■ Instructions to follow:
Leaving the pictures aside, write out the whole listing below exactly.

■ Provided data:
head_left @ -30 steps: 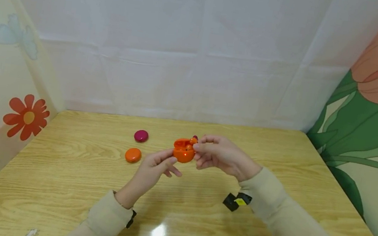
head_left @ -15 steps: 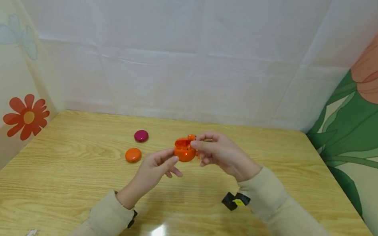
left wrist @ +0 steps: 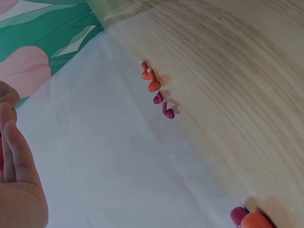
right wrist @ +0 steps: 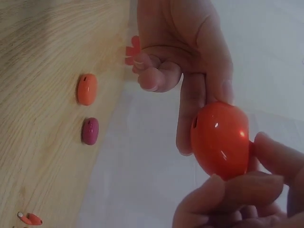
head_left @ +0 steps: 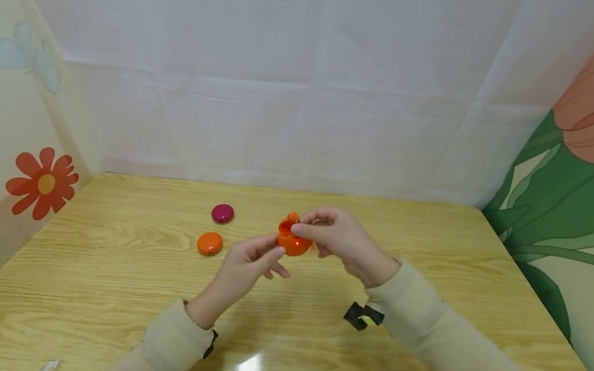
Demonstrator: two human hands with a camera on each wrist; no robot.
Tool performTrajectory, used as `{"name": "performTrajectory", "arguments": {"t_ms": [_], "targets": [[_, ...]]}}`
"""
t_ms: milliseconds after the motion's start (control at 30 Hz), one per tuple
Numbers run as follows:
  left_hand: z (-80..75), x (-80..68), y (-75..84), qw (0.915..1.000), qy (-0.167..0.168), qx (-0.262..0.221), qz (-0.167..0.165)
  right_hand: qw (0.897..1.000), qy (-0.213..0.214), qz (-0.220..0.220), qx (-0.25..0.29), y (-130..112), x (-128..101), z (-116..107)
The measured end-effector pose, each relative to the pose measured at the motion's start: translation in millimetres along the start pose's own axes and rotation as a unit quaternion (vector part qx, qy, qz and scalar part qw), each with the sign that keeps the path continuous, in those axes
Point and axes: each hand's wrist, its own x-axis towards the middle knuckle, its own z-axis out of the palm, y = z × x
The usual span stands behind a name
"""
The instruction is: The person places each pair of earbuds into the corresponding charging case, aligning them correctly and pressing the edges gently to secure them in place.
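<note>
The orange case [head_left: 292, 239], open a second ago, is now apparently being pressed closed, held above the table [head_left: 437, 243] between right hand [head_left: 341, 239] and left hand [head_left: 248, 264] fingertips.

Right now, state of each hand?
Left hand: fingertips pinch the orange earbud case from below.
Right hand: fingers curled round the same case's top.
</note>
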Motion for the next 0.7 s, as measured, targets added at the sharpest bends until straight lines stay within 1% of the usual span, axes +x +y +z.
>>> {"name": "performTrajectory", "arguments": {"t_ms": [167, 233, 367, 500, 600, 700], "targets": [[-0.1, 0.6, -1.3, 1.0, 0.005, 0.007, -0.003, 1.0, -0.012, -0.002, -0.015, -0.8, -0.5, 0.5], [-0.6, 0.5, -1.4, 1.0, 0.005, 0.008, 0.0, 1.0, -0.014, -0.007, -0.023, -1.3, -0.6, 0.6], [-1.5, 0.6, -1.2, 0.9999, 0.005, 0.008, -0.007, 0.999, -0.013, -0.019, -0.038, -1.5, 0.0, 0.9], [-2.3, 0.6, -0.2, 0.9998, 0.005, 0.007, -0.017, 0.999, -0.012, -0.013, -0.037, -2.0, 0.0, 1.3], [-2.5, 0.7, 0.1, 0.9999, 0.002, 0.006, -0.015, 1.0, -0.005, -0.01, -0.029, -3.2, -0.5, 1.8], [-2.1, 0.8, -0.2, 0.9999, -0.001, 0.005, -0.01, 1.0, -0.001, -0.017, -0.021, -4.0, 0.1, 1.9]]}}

■ Completed task:
head_left @ -30 steps: 
head_left @ -15 steps: 
left wrist @ +0 steps: 
right wrist @ +0 steps: 
head_left @ +0 steps: 
Demonstrator: two human hands with a camera on each wrist; no robot.
Tool performTrajectory, used as `{"name": "performTrajectory", "arguments": {"t_ms": [_], "targets": [[_, ...]]}}`
"""
t_ms: milliseconds after the motion's start (control at 30 Hz), one per tuple
Numbers run as follows:
  left_hand: z (-80..75), x (-80..68), y (-75..84), qw (0.915..1.000), qy (-0.167..0.168), qx (-0.262..0.221), qz (-0.167..0.165)
  right_hand: qw (0.897..1.000), qy (-0.213..0.214), qz (-0.220..0.220), qx (-0.25..0.29), y (-130..112), x (-128..101), z (-116..107)
The measured end-effector pose, each relative to the pose measured at the motion's start: translation in millimetres along the start pose's own axes and rotation as a unit quaternion (vector part qx, qy, qz and scalar part qw), each with the sign that keeps the path continuous, in those axes
Point and axes: each hand's wrist, its own x-axis towards the middle knuckle, its own z-axis out of the palm, y = z × x
The usual span stands behind a name
"""
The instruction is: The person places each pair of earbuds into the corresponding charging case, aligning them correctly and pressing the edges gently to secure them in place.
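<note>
The orange case [head_left: 292, 239], open a second ago, is now apparently being pressed closed, held above the table [head_left: 437, 243] between right hand [head_left: 341, 239] and left hand [head_left: 248, 264] fingertips.

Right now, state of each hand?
Left hand: fingertips pinch the orange earbud case from below.
Right hand: fingers curled round the same case's top.
</note>
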Motion for the next 0.7 s, as measured, targets added at the sharpest bends until straight lines stay within 1% of the usual span, axes +x +y +z.
>>> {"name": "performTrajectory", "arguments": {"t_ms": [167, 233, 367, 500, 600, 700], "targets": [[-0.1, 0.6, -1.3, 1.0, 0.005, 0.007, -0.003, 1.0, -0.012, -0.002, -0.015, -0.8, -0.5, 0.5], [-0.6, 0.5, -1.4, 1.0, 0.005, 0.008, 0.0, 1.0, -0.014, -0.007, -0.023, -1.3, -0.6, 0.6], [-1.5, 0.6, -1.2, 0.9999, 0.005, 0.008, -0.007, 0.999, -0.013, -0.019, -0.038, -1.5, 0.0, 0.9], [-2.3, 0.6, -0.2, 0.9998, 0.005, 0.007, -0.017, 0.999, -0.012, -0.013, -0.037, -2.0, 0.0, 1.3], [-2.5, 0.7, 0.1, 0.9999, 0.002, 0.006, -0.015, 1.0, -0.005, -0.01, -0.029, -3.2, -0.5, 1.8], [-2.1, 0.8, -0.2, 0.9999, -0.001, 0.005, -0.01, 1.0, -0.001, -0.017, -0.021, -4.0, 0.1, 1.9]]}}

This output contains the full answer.